In the early stages of the disease, there may be nothing more than frequent attacks of gas and indigestion, with occasional nausea and vomiting. There may be some abdominal pain and loss of weight. In the advanced stage, the patient develops a low grade fever. He has a foul breath, jaundiced skin and distended veins in the abdomen. Reddish hairlike markings, resembling small spiders, may appear on the face, neck, arms and trunk. The abdomen becomes bloated and swollen, the mind gets clouded and there may be considerable bleeding from the stomach.

Causes :

Excessive use of alcohol over a long period is the most potent cause of cirrhosis of the liver. It has been estimated that 1 out of 12 chronic alcoholics in the United States develops cirrhosis. The disease can progress to the end-stage of hepatic failure, if the person does not abstain from alcohol. Cirrhosis appears to be related to the duration of alcohol intake and the quantity consumed daily. Recent research indicates that the average duration of alcohol intake to produce cirrhosis is 10 years and the dose is estimated to be in excess of 16 ounces of alcohol daily.

Poor nutrition can be another causative factor in the development or cirrhosis and a chronic alcoholic usually suffers from a severe malnutrition too, as he seldom eats. Other causes of cirrhosis are excessive intake of highly seasoned food, habitual taking of quinine for a prolonged period in tropical climate and drug treatments for syphillis, fever and other diseases. It may also result from a highly toxic condition of the system in general. In fact, anything which continually over-burdens the liver cells and leads to their final breakdown can be a contributing cause of the cirrhosis.

Dietary Treatment

The patient should be kept in bed. He must abstain completely from alcohol in any form. He should undergo an initial liver cleaning programme with a juice fast for seven days. Freshly-extracted juices from red beets, lemon, papaya and grapes may be taken during this period. This may be followed by the fruit and milk diet for two to three weeks. In this regimen, the patient should have three meals a day of fresh juicy fruits and milk. The fruits may include apples, pears, grapes, grapefruits, oranges, pineapples and peaches. Two pints of milk may be taken on the first day. It should be increased by half a pint daily upto four or five pints a day. The milk should be fresh and unboiled, but may be slightly warmed, if desired. It should be sipped very slowly.
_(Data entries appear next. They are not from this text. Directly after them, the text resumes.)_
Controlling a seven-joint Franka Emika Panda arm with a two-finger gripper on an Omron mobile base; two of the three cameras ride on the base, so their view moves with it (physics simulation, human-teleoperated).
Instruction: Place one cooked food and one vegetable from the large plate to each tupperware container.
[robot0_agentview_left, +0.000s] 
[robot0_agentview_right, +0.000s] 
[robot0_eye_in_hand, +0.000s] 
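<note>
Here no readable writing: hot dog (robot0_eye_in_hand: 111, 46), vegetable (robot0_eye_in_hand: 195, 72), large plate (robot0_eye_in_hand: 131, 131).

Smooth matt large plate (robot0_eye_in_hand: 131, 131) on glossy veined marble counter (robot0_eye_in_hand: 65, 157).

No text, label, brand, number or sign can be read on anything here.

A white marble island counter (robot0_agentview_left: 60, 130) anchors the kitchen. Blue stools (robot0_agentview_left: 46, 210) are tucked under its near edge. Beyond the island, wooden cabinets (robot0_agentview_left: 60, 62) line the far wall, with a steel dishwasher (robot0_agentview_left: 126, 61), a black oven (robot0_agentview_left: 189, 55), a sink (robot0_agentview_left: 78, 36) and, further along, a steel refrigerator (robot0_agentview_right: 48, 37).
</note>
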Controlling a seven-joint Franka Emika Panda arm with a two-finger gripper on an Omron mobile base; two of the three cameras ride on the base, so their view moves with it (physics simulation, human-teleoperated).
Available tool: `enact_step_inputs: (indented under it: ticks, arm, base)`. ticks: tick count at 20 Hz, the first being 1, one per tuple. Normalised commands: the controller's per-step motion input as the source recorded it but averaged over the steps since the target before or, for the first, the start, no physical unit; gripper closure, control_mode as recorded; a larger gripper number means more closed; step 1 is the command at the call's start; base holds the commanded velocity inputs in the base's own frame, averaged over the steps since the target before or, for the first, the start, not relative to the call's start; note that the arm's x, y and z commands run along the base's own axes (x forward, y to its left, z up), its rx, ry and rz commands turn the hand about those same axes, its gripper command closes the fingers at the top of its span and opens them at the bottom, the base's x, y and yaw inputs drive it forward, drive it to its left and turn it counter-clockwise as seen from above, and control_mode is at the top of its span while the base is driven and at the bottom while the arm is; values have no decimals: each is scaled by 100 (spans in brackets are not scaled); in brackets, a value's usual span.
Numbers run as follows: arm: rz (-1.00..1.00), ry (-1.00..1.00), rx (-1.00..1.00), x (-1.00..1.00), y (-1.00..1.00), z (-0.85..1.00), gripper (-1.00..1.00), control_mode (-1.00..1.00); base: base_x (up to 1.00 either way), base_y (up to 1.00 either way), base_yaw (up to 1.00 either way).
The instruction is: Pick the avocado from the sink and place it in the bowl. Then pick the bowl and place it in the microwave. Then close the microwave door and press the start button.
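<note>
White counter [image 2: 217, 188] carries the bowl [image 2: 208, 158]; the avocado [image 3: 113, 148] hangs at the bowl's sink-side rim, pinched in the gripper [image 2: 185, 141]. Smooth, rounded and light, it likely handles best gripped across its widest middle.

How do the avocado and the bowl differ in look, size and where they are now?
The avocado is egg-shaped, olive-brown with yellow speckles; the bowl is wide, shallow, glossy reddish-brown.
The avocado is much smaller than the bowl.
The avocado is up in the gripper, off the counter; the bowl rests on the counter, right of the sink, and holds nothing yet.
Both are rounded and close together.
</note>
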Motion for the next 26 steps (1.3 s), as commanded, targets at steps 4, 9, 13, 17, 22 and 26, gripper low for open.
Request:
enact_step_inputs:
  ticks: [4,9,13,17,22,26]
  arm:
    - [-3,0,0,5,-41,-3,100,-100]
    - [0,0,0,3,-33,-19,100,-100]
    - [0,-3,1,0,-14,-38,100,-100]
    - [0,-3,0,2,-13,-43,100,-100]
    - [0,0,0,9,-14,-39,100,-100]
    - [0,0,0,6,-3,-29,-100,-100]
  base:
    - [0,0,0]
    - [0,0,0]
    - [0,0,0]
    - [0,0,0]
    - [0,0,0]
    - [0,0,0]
After the fruit and milk diet, the patient may gradually embark upon well-balanced diet of three basic food fruits, with emphasis on raw organically-grown foods. Adequate high quality protein is necessary in cirrhosis. The best complete proteins for liver patients are obtained from raw goatís milk, home-made raw cottage cheese, sprouted seeds and grains and raw nuts, especially almonds. Vegetables such as beet, squashes , bitter gourds, egg-plants, tomatoes, carrots, radishes and papayas are useful in this condition. All fats and oils should be excluded from the diet for several weeks.

The patient should avoid all refined, processed and canned foods, sugar in any form, spices and condiments, strong tea and coffee, fried foods, all preparations cooked in ghee, oil or butter and all meats rich in fat. The use of salt should be restricted. The patient should also avoid all chemical additives in food and poisons in air, water and environment as far as possible.

A warm water enema should be used during the treatment to cleanse the bowels. If constipation is chronic, all steps should be taken for its eradication. Application of alternate compress to liver area followed by general wet sheet rub will be beneficial. The morning dry friction and breathing and other exercises should form a regular daily features of the treatment.